8.2. Testing the CUDA Python 3 integration by using Numba

8.3. Testing the CUDA Python 3 integration by using tensorflow-gpu


This publication describes how to install multiple versions of CUDA and cuDNN on the same system running CentOS 7 to support various applications, and tensorflow in particular (via tensorflow-gpu). The recipes provided bellow can be follow when adding GPU computing support for compute nodes, which are part of HPC cluster.


This is an optional step, applicable if the configuration for using EPEL repository is not presented in /etc/yum.repos.d. EPEL is required here because the installation of the nvidia graphics driver, part of CUDA packages, requires the presence of DKMS in the system in advance. That package is included in EPEL. To use EPEL install first its repository package:

# yum install epel-release
# yum update

The dkms RPM package will be installed later, as a dependence required by the CUDA packages (see next section).


The most reasonable question here is why do we need multiple version of CUDA installed and supported locally on the system. Its answer is straightforward - it is all about the application software specific requirements. Some software products are very specific about the version of CUDA.

The most rational way to install the CUDA packages on CentOS 7 is through yum. NVidia provides the configuration files for using their yum repositories as a separate RPM package, which might be downloaded here:

https://developer.nvidia.com/cuda-downloads

To initiate the download consequently select Linux > x86_64 > CentOS > 7 > rpm (network) > Download as shown in the screen shots bellow:


and installed by following the instructions given bellow the "Download" button.

From time to time some inconsistencies appear in the CUDA yum repository. To prevent any problems they might cause edit the file /etc/yum.repos.d/cuda.repo by changing there the line:

enabled=1

into

enabled=0

From now on, every time an access to the CUDA repository RPM packages is required, do supply the command line option --enablerepo=cuda to yum.

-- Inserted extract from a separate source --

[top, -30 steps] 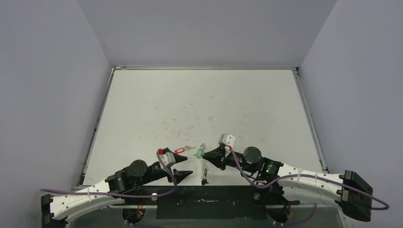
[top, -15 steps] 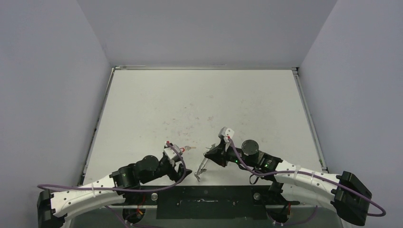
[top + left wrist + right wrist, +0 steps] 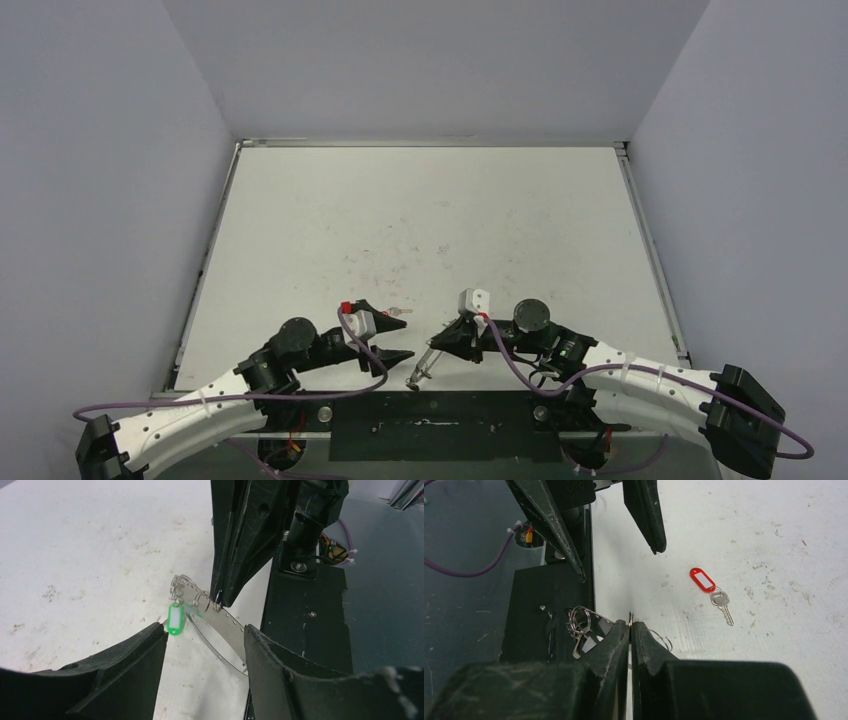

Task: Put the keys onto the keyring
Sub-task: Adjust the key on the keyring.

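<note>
Right gripper (image 3: pixel 630 626) is pinched shut on the thin wire of the keyring (image 3: pixel 583 621), low centre in the right wrist view. The wire's cluster of small rings sits left of the fingers, over the black plate (image 3: pixel 531 630) at the table's near edge. A green tag (image 3: pixel 175 619) hangs from a small ring at the keyring's end, mid-frame in the left wrist view. The red-tag key (image 3: pixel 703 580) lies flat on the table (image 3: pixel 749 530), right of centre in the right wrist view, apart from the keyring. Left gripper (image 3: pixel 205 632) is spread wide and grips nothing; keyring and green tag show between its fingers, untouched.
</note>
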Tool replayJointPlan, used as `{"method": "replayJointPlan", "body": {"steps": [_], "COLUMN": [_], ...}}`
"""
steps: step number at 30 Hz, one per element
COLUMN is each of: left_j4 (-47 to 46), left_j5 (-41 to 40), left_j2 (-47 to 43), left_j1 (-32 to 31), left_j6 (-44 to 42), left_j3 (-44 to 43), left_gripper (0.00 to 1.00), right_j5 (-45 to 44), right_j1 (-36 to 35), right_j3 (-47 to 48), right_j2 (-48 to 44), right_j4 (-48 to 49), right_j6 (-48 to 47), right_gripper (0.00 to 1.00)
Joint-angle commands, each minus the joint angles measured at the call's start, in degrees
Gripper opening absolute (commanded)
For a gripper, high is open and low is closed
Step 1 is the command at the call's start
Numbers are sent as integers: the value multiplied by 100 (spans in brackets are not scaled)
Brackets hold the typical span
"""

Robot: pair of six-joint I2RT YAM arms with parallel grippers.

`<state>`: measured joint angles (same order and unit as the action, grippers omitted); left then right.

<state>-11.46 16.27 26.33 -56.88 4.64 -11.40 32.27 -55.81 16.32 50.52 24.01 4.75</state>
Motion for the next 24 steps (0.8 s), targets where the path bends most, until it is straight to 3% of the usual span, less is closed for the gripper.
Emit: {"method": "replayJointPlan", "body": {"steps": [1,5,8,10,24], "left_j4": [-1034,-1345,-1778,-1945,-1941], "left_j5": [461,530,533,486,648], "left_j2": [286,759,1060,1197,1554], "left_j1": [21,20,16,17,-46], "left_j6": [-436,-412,-256,-162,-181], "left_j3": [26,26,103,128,109], "left_gripper": [56,52,35,31,33], "right_j5": [368,334,322,301,156], "right_j1": [7,-55,-125,-174,-341], "right_j3": [110,130,150,153,194], "right_j2": [26,132,242,271,276], "right_j4": [655,826,917,959,948], "right_j6": [-275,-230,-221,-221,-249], "right_gripper": [0,0,0,0,0]}}
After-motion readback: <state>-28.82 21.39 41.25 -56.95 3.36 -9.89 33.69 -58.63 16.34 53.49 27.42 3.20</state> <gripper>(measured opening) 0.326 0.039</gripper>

After finishing with the yum configuration install the RPM packages containing the versions of CUDA currently supported by the vendor:

# yum --enablerepo=cuda install cuda-8-0 cuda-9-0 cuda-9-1

That will install plenty of packages. Take into account their installation size and prepare to meet that demand for disk space.

If, by any chance, the installer misses to install the packages nvidia-kmod, xorg-x11-drv-nvidia, xorg-x11-drv-nvidia-libs, and xorg-x11-drv-nvidia-gl, install them separately:

# yum --enablerepo=cuda install nvidia-kmod xorg-x11-drv-nvidia xorg-x11-drv-nvidia-libs xorg-x11-drv-nvidia-gl

The tool nvidia-smi is part of the package xorg-x11-drv-nvidia. It shows the current status of the NVidia GPU device:

$ nvidia-smi

Sun May  6 17:15:10 2018
+-----------------------------------------------------------------------------+
| NVIDIA-SMI 390.30                 Driver Version: 390.30                    |
|-------------------------------+----------------------+----------------------+
| GPU  Name        Persistence-M| Bus-Id        Disp.A | Volatile Uncorr. ECC |
| Fan  Temp  Perf  Pwr:Usage/Cap|         Memory-Usage | GPU-Util  Compute M. |
|===============================+======================+======================|
|   0  Quadro K620         On   | 00000000:02:00.0 Off |                  N/A |
| 34%   36C    P8     1W /  30W |      1MiB /  2000MiB |      0%      Default |
+-------------------------------+----------------------+----------------------+
                                                                               
+-----------------------------------------------------------------------------+
| Processes:                                                       GPU Memory |
|  GPU       PID   Type   Process name                             Usage      |
|=============================================================================|
|  No running processes found                                                 |
+-----------------------------------------------------------------------------+

That tool is useful to check how many applications are currently running on the GPU device, what is the temperature there, the consumed power, the utilization rate, and what amount of memory is taken by the applications.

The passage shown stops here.